Once I'd read a few of her novels, they all started to blend together. The majority of them take place in small costal towns during the summer. They always have a teenage, female narrator who is juggling family problems, a summer job, and a maybe-relationship with a new boy. They are light and fluffy but they do deal with teenage issues and I can understand why they resonate so well with the YA crowd. If you are interested in reading one or two, The Truth About Forever was my favorite, followed either by Lock and Key or This Lullaby. Feel free to skip The Moon and More. That was a chore to get through.

The Selection Series, Kiera Cass. These books were described to me as Hunger Games meets The Bachelor, which is spot on. It's a dystopian trilogy about a teenage girl who gets selected to compete for the privilege of marrying a prince. It's completely silly but a lot of fun. The books only take a day or so to read and are worth the time spent. These books won't change your life, but they will make you smile.

Howl's Moving Castle, Diana Wynne Jones. I discovered this book from NPR's List of 100 Best Ever YA Novels. It's about a witch named Sophie and takes place in a fantasy world where enchanted hats, fire demons, and traveling castles are the norm. It had a lot of potential but I don't think it lived up to that potential. Skip it. If you are looking for a fantasy book about witches and wizards, you can find better.

Blackmoore and Edenbrooke, Julianne Donaldson. These Regency era books were written by an LDS woman and are billed as "Proper Romances," which is another way of saying "G Rated" which is another way of saying "YA." They were an absolute delight from start to finish. I read Blackmoore first, loved it, and quickly read Edenbrooke, which I loved even more. If you are a Jane Austen fan (I am!) don't skip these. They combine classic romance and wit with a faster-paced story than Austen's novels.

Longing for Home and Hope Springs, Sarah M. Eden. I picked these up because they are also billed as "Proper Romances" and were written by an LDS woman. They tell the story of Katie, a woman who is haunted by a past she left in Ireland after the Great Famine. She feels responsible for the death of her sister and the downfall of her family when she travels to America to make a living. After years of moving from city to city, she ends up in a racially divided town in Wyoming. She soon finds herself at the center of a town feud and a confusing love triangle.

If that sounds a little boring to you, skip these books. They are a little boring. If it sounds interesting, however, there are worse ways you could spend a couple of days.

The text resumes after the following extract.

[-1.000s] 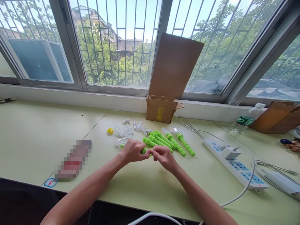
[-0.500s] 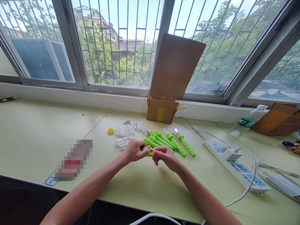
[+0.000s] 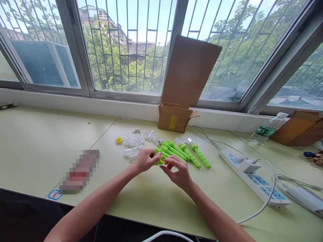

The Birth Order Book, Dr. Kevin Leman. (One of these things is not like the other.) In the interest of complete honesty, I did not read this cover to cover. I did read enough, however, to gather the basic idea that people develop personality traits, choose careers, and mesh with other people because of their birth order in their family. The book contains interesting information (presented in a semi-boring way) that allowed me to play psychologist with my family for a weekend. If you are into stuff like this, check it out.

An Abundance of Katherines, John Green. Last year I read two books by John Green, both of which I liked better than this one. That's not to say I didn't like this, however, or that it's not worth reading. John Green is an expert at creating compelling characters, even if you don't always like them. This short novel is about a former child-prodigy named Colin who is reeling after his latest breakup. What makes his circumstances extraordinary, however, is the fact that this is the nineteenth time he has been dumped by a girl named Katherine. He tries to run from his pain by taking a road trip with his best friend Hassan (my favorite character in the book) and ends up in a tiny town in Tennessee where he learns about life and love and relationships and everything else I have come to expect from a coming-of-age novel. If you like John Green, you'll like this one too.

If you're counting, this doesn't equal 32 books. But I think this post is already overly long and, honestly, some of the books aren't even worth mentioning. So there you have it. And, as always, I welcome your suggestions. Read anything good lately?